Description of the artwork «The Vladimirka»

In the spring of 1893, a reporter from the Petersburgskaya Gazeta visited the Itinerant Exhibition and burst into abusive criticism: “The theme for the pictures is the Russian nature. The most unsightly, grey motives were chosen. What could be more boring than the ‘Vladimirka — the big road’ by Levitan...

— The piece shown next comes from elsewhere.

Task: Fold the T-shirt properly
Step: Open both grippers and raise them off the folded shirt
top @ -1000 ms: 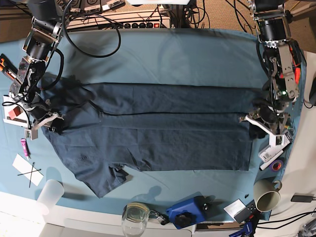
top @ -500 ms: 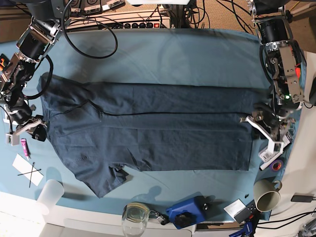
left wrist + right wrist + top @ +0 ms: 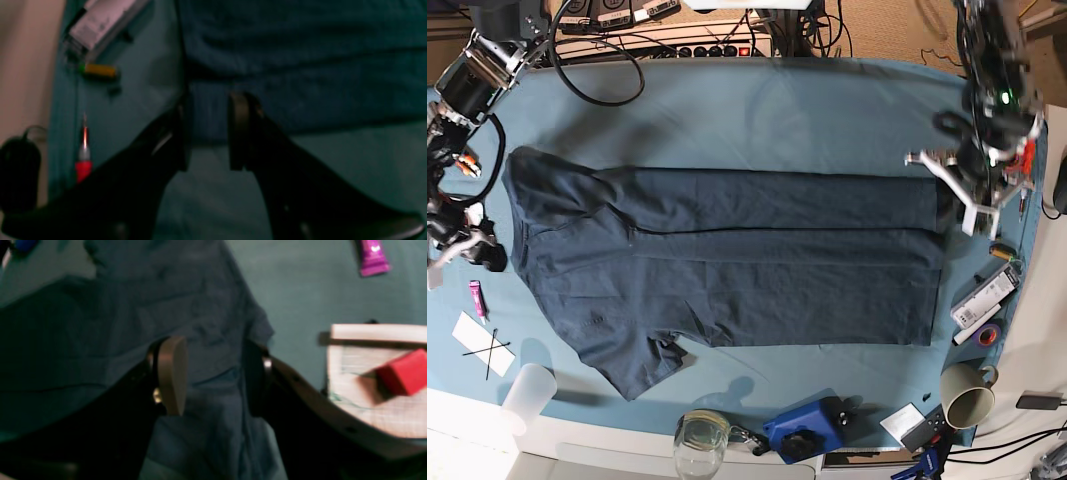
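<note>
The T-shirt point(image 3: 727, 270) lies flat across the surface point(image 3: 757, 110), partly folded lengthwise. Both the left gripper point(image 3: 208, 133) and right gripper point(image 3: 213, 373) hover with jaws apart, empty. Judged next: regrasp both ends evenly, keep edges aligned

T-shirt point(image 3: 727, 265) is showing as matt navy cloth, lightly creased. Tablecloth point(image 3: 757, 110) is reading as smoother matt teal fabric. Right gripper point(image 3: 213, 373) fingers point(image 3: 171, 373) are looking like glossy black plastic with a tan matt pad. Glass point(image 3: 701, 440) is gleaming clear; mug point(image 3: 967, 395) is looking glazed ceramic.
</note>
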Robot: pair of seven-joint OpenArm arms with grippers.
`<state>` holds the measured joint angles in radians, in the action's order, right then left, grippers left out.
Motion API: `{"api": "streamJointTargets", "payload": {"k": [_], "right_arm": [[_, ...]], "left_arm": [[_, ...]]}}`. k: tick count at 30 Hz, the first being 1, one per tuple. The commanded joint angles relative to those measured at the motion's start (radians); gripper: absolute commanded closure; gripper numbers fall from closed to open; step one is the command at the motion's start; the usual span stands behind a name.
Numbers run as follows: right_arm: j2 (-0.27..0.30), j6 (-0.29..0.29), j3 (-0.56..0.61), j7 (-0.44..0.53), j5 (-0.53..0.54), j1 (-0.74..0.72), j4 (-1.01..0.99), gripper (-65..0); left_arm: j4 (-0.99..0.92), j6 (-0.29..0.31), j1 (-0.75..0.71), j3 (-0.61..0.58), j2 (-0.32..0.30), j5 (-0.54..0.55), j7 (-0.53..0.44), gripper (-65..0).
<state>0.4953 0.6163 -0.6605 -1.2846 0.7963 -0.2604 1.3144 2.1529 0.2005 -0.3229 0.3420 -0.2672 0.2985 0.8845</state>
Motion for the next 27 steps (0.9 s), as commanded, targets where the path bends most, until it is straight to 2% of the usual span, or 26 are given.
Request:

But for the Russian society at the turn of the 19—20th centuries “The Vladimirka” (or, Levitan himself wrote in the corner of the picture, “Volodymyrka”) became one of the main artistic documents of the era. Just as the Alexander Ivanov’s “Appian Way at Sunset” summarized the historical result of the Roman Empire, so the road by Levitan seemed to be something like a suspended sentence of another empire, the Russian one, to many revolutionary-minded minds.

Unexpected find

In that 1892 year, Isaac Levitan and Sofia Kuvshinnikova spent their “study period” in the Sushnev's estate of Gorodok, not far from the Pushkin station Boldino of the Nizhny Novgorod railway. This was already the sixth year they spent together, and each summer was marked by an obligatory expedition to those places in central Russia, so beloved by Levitan, where he could expect to find unbroken nature for his landscapes. Levitan and Sofia Petrovna developed a special way of nomadic life: with her characteristic ability to transform trivial objects into beauty, she created cosiness, took care that Levitan was warmly dressed in the early chilly mornings, climbed with him into the most remote forest corners. When both felt that the work had fed them up, they remembered their another than art passion — hunting. Both of them were avid, passionate hunters. Levitan could spend several days without food in the forest with a dog and a gun, and Sofia Petrovna, who wore trousers and hunting boots with style, even surpassed Levitan in endurance. Returning exhausted after the hunting marathon, where they turned from comrades into rivals, Levitan and Kuvshinnikova silently shook out their game bags and counted the prey — who shot more?

In one of the late August days, Levitan and Sofia Petrovna went hunting again. Albums, sketchbooks — all this remained at home: they were going to shoot, and drawing was not included in their plans. Wandering for several hours in an unfamiliar forest, Levitan and Kuvshinnikova finally got out of it and came across a path they did not know.

It was a warm, stuffy, sunless day, and it was already approaching to the evening. Above a huge open plain with the ruts of the trampled road running forward, a grey sky hung, the colour and pattern of which could predict both rain and a brief moment of clear up before sunset. The silence hanging over the road seemed to ring. Low bushes and coppices looked away into the distance. The travellers came to a roadside a wooden post with a paper icon hidden in a wooden “house”, knocked down by someone some time. Time it fade and frayed it, and a churchwoman in black, wandering in front of the artists, did not stop, but only quickly made the sign of cross and went on along the road dust.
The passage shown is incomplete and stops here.